Continuo pervicacemente e ostinatamente a pensare che la questione del presente e del futuro del nostro Paese si giochi sul tema del lavoro e dei suoi cambiamenti . Mai come oggi bisognerebbe spendere tempo, risorse, pensieri e progettualità su questo tema, il resto viene di conseguenza compresa la questione fiscale. Ma non vedo grandi sforzi in questa direzione, ne proposte convincenti. Non basta dire “governeremo per quattro anni” se non si presenta un piano programmatico sul lavoro per questo lasso di tempo.
La realtà ci consegna purtroppo un blocco nel mercato del lavoro. I dati provvisori dell’Istat hanno registrato ad aprile un numero stabile di disoccupati e di occupati, con una compensazione tra calo degli indipendenti ed aumento dei dipendenti, metà dei quali però con rapporti a termine. Inoltre il tasso di disoccupazione giovanile è di nuovo salito.
Ho l’impressione seguendo con attenzione l’attuale dibattito politico che , putroppo, non possiamo aspettarci granché sul terreno occupazionale. Mi sembra che l’unico sforzo in atto sia quello di mantenere il potere .

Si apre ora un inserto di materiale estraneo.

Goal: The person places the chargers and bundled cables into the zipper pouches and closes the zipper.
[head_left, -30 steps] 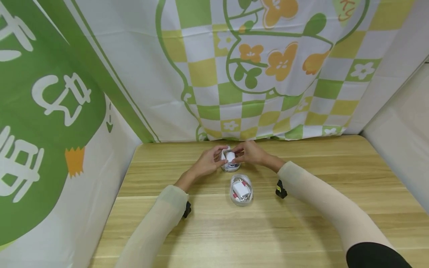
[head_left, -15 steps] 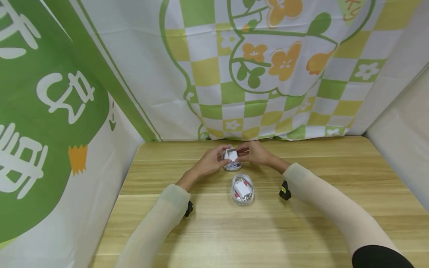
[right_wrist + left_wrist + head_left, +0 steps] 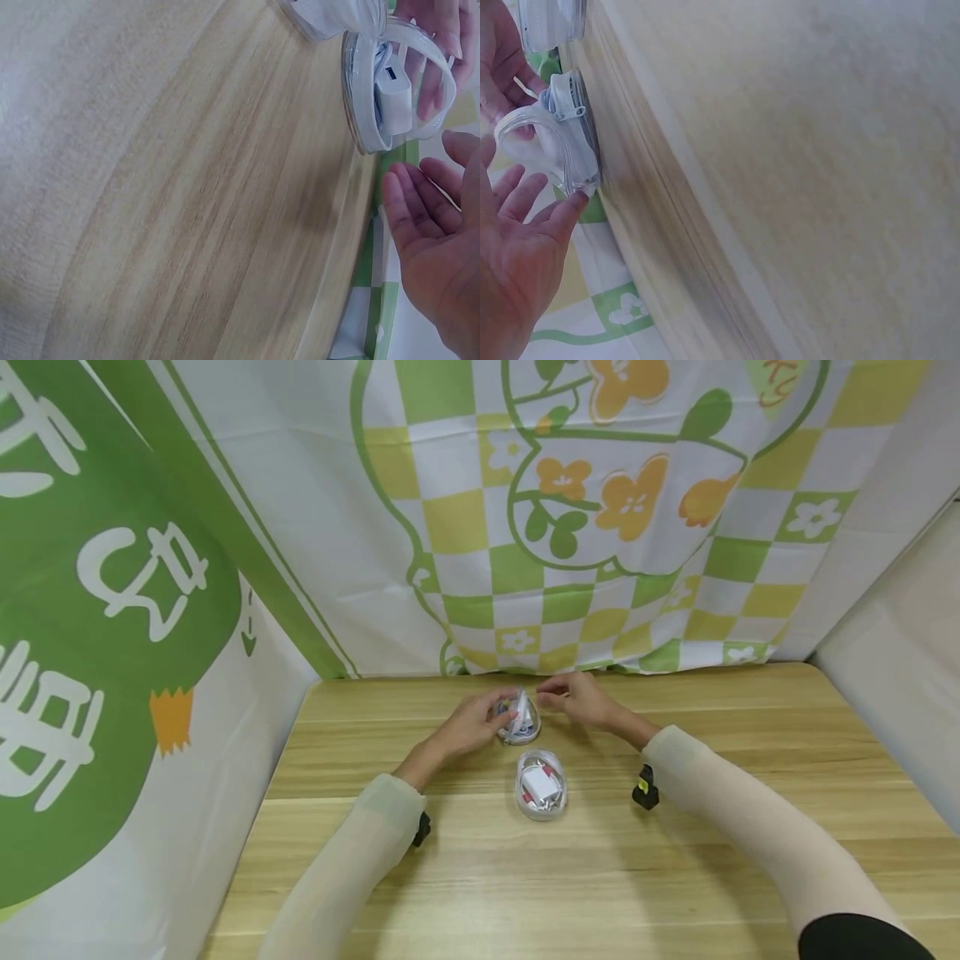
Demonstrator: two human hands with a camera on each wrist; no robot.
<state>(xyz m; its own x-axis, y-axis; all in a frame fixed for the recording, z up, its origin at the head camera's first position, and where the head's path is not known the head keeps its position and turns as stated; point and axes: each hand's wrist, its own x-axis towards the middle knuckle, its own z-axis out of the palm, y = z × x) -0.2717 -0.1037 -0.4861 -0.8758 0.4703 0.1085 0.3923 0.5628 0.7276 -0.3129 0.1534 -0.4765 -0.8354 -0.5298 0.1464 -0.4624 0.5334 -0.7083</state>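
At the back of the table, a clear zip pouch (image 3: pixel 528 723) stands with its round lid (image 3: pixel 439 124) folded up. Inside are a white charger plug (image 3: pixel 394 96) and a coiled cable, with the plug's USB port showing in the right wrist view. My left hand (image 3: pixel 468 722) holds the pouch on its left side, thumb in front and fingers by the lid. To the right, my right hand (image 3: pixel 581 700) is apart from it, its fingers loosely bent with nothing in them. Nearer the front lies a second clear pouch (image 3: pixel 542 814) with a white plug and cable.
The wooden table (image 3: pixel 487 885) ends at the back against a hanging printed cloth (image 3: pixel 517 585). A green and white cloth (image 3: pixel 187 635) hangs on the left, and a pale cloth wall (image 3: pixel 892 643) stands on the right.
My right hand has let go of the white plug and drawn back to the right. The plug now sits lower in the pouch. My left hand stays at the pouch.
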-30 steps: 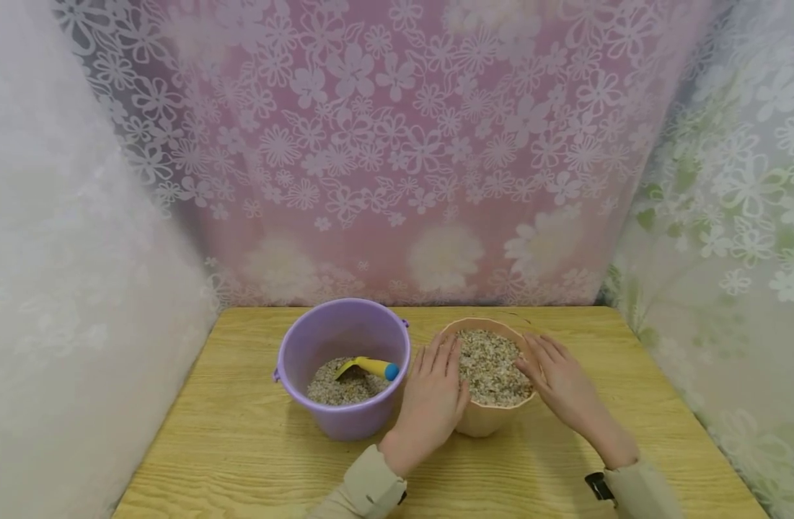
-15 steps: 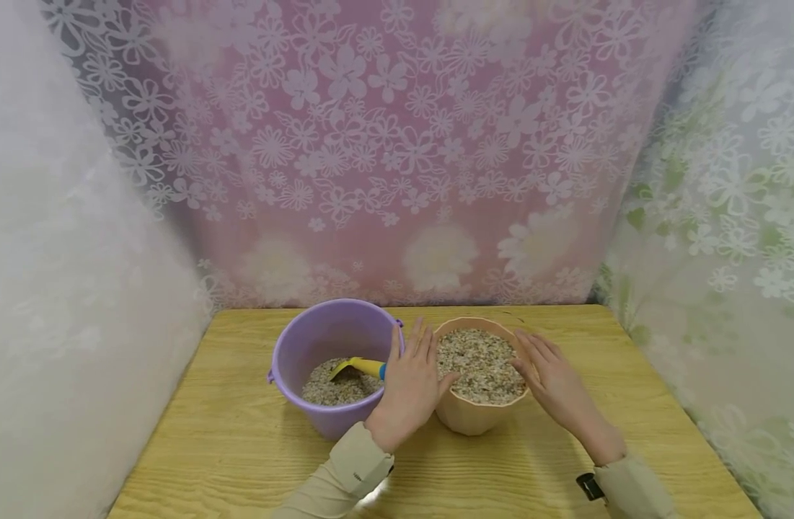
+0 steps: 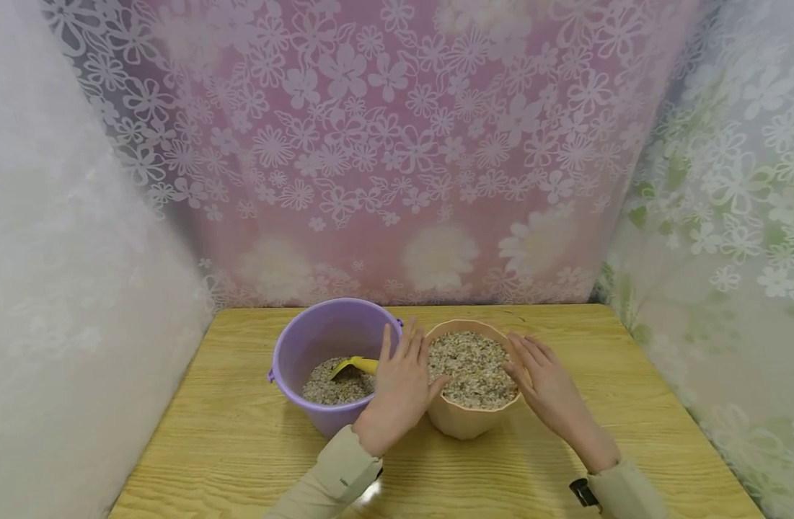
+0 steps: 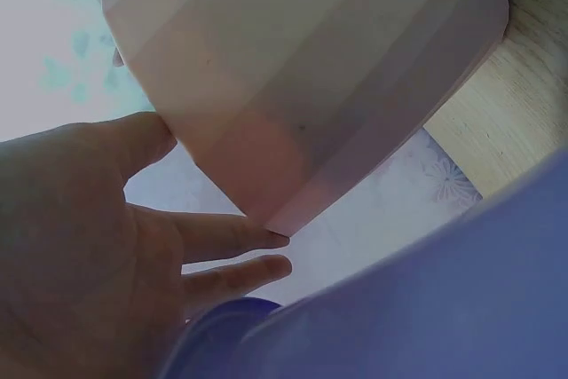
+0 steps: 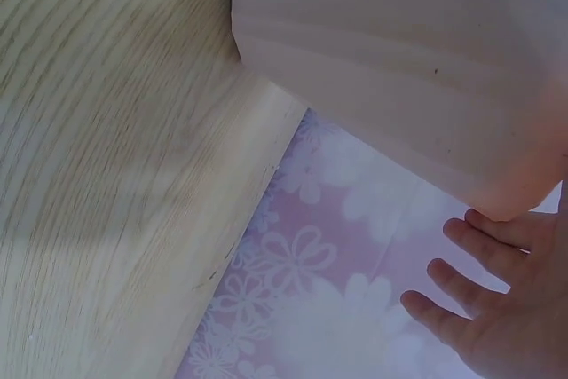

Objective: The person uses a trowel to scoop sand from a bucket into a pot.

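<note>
A peach flowerpot [image 3: 464, 422] with a faceted wall is filled almost to its rim with coarse, gravelly sand [image 3: 473, 369]. My left hand [image 3: 399, 388] lies between it and a purple bucket [image 3: 319, 324], fingers straight and spread, thumb at the pot's rim. In the left wrist view, the thumb and a fingertip meet the rim of the pot [image 4: 293, 68]. On the pot's other side my right hand [image 3: 551, 389] touches the rim with fairly straight fingers. Inside the bucket, a small yellow shovel [image 3: 364, 365] rests on more sand [image 3: 332, 386]; my left hand hides its handle end.
Both containers stand side by side on a wood-grain table [image 3: 195, 447]. A pink floral curtain [image 3: 397, 180] hangs behind it, with pale sheets [image 3: 91, 288] at the sides. A thin dark strand [image 3: 515, 316] lies behind the pot.
The pot has shifted left, closer to the bucket, with my right hand following. My left hand has moved left and spread its fingers, now covering the shovel's blue end.
</note>
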Motion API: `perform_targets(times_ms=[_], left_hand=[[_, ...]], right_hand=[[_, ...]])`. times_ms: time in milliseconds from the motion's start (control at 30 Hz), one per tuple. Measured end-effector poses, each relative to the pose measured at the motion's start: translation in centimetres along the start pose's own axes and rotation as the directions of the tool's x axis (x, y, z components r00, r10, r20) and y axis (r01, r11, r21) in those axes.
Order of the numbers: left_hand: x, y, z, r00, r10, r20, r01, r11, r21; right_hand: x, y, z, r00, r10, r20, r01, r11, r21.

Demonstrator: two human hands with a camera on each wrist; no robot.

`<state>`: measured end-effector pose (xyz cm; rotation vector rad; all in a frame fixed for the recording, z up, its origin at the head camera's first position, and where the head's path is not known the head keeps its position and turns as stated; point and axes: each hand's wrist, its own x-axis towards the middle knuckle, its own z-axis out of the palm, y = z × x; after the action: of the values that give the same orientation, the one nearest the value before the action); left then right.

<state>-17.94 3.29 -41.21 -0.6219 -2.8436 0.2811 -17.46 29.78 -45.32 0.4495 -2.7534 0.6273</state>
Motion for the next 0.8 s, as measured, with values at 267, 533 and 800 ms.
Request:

La legge di bilancio è il Def non hanno dato risposte soddisfacenti sul tema del lavoro e mi sono apparsi come insufficienti e recessivi, perché tagliano gli investimenti produttivi fondamentali per la crescita, non riducono la pressione fiscale su redditi da lavoro dipendente e pensioni, non favoriscono la creazione di lavoro stabile.
Ed anche le misure del decreto crescita, in corso di esame in Parlamento, sono minimaliste e rinunciatarie in quanto non fanno altro che ripristinare alcune azioni erroneamente cancellate con l’ultima legge di bilancio (superammortamento, detassazione degli utili reinvestiti in azienda etc.), misure per le quali, peraltro, il decreto non prevede risorse aggiuntive, ma il ristorno tra diverse voci e capitoli di stanziamenti già decisi. Anche l’emendamento governativo presentato in queste ore dalle forze di governo non mi sembra delinei l’inizio di una politica coerente e organica in materia di lavoro
Va rilevato che non vi è traccia nei provvedimenti economici del Governo interventi forti e decisivi su infrastrutture materiali e immateriali, manca l’avvio di una nuova politica industriale, non si vedono investimenti in istruzione, formazione, conoscenza, competenze, pubblica amministrazione, mezzogiorno. Si può parlare di crescita e di cambiamento se non si agisce su questi temi? Che sono fondamentali per generare crescita e rilancio socio-economico del Paese.
Partire dal lavoro, puntare a creare un lavoro per tutti con mezzi e strumenti diversi resta fondamentale per il benessere delle persone. Concordo con chi dice “basta austerità” , ma una tendere a una prosperità sostenibile significa mettere in campo azioni coerenti con l’obiettivo, cosa che oggi non vedo e me ne dispiaccio.